The fresh spurt in killings and the attacks, especially on minorities and outsiders, have been a source of worry for the security agencies which can’t provide security to each and every one of them. Police are now patrolling again at Chotigam, where two Pandit families, including that of Bal Krishnan, have been living as they didn’t migrate in 1989 with the other members of their community.

What is making things further difficult is that about 2,105 migrants have returned to Kashmir valley to take up jobs provided under Prime Minister’s Development Package. A total of 841 appointments were made in 2020-2021 under Prime Minister’s Development Package followed by 1,264 in 2021-2022, according to home ministry data.

But if the attacks on minorities continue to grow, as they have over the last year, the government could face a tough situation protecting all of them. Already last October, many Pandit government employees fled after the killing of Bindroo.

Militancy remains undiminished

From December 2021 and March 2022, about 66 militants have been killed in Jammu and Kashmir, according to Inspector General of Police, Kashmir, Vijay Kumar.  This further dealt a blow to militancy in the Valley.

But the attacks on minorities and also on the security forces have once again proved that militancy remains a formidable challenge for the security forces despite the killings of a large number of militants in recent years. According to an estimate, close to  500 militants, most of them the local youth,  have been killed since the revocation of Article 370 on August 5, 2019. Though the new estimates have put the number of militants under 200 – the first time the figure has fallen below this important psychological threshold – there has been little reduction in the levels of violence.

What is more, security agencies have already warned that the violence could once again scale up this year, with the local militancy expected to be reinforced by the influx of foreign militants – albeit, there have so far been no indications that this is happening. Militancy is largely led by the local youth who come from a demographic of 15 to 25 year olds.

“The omens for the future look grim, what with the Taliban back in power in Afghanistan which has naturally emboldened the militant groups,” read an editorial in a local newspaper. “Security agencies have also time and again expressed these fears and warned about the influx of Afghan militants and their sophisticated weaponry into Kashmir”.

But the last year’s situation gives the lie to such claims. Evolving geo-politics and even the US exit from Afghanistan have impacted Kashmir but little. Contrary to the apprehensions, the foreign presence in the Valley’s militancy has only increasingly diminished over the years.  In 2021, just 58 infiltration attempts were made, according to Inspector General of Border Security Force, Kashmir, Raja Babu Singh, in which five militants were killed, 21 returned and one surrendered. Singh said about 135 militants are present at launch pads across the border, waiting to infiltrate into India.  But so far there is little evidence that the foreign militants are present in Kashmir in any sizable number.

The Kashmir militancy is now mainly composed of the local youth who are untrained in armed combat and have fewer weapons to use.  So, they have posed little challenge to the security forces beyond some occasional attacks on the policemen.

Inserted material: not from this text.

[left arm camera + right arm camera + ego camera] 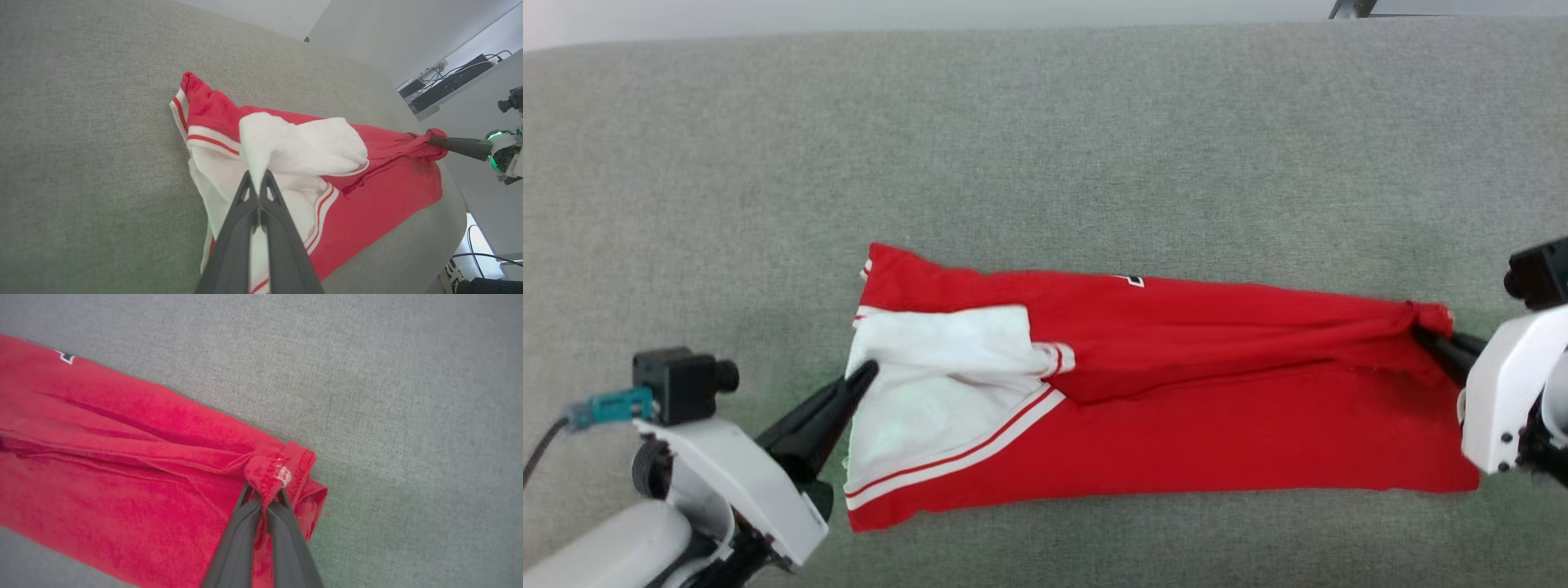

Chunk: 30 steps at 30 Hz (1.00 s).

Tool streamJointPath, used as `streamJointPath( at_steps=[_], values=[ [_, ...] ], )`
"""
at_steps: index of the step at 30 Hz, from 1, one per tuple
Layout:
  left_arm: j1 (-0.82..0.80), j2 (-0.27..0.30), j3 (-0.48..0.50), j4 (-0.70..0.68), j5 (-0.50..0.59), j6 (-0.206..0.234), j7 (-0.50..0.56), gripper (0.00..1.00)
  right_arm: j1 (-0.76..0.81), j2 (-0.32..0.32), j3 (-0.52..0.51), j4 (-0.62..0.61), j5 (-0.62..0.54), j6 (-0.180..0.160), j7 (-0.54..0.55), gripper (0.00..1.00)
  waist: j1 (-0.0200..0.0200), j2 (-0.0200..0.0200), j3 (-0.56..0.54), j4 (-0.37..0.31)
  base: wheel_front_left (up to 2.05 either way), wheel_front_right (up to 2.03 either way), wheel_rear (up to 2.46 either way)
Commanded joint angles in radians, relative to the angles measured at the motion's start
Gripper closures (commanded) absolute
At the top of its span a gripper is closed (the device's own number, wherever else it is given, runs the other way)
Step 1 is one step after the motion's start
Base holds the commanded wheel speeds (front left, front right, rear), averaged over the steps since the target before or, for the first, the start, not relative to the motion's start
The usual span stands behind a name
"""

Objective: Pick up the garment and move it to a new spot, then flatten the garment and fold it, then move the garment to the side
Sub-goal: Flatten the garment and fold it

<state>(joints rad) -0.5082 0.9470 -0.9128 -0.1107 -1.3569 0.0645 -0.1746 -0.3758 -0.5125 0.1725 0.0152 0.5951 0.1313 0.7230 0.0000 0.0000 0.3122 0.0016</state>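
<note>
The limp, light red-and-white thin jersey (1176, 425) lay stretched across the grey fabric surface (1045, 147), left gripper (864, 374) pinching its white left edge, right gripper (1419, 333) its bunched red hem, likely slippery holds.

A robot test room, much like a lab, is shown. A wide table (1045, 122) is covered in plain grey cloth. A white robot arm (743, 490) with a small black camera (682, 382) is seen at the near left, ending in the left claw (870, 371). The right claw (1419, 331) is seen at the right. Bare pale walls (359, 36) are seen far off. Black boxes (449, 81) and tangled cables (496, 55) are kept on a ledge.
</note>
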Motion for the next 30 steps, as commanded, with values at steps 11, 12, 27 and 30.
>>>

The militancy in the union territory apparently looks on a shaky wicket. But it is premature to make predictions about Kashmir. The situation in Kashmir remains far too complex to lend itself to linear analysis. A case in point can be the sudden heightened violence in Jammu in October last year, which worsened the security situation in Poonch and Rajouri. The militancy had all but ended in the twin districts since early 2000. But since the middle of 2021, the area witnessed a sharp resurgence in violence, led by the militants infiltrating from across the Line of Control.  Fourteen soldiers, eight militants including one in custody, and a civilian were killed in the twin districts until October and then the peace mysteriously restored again.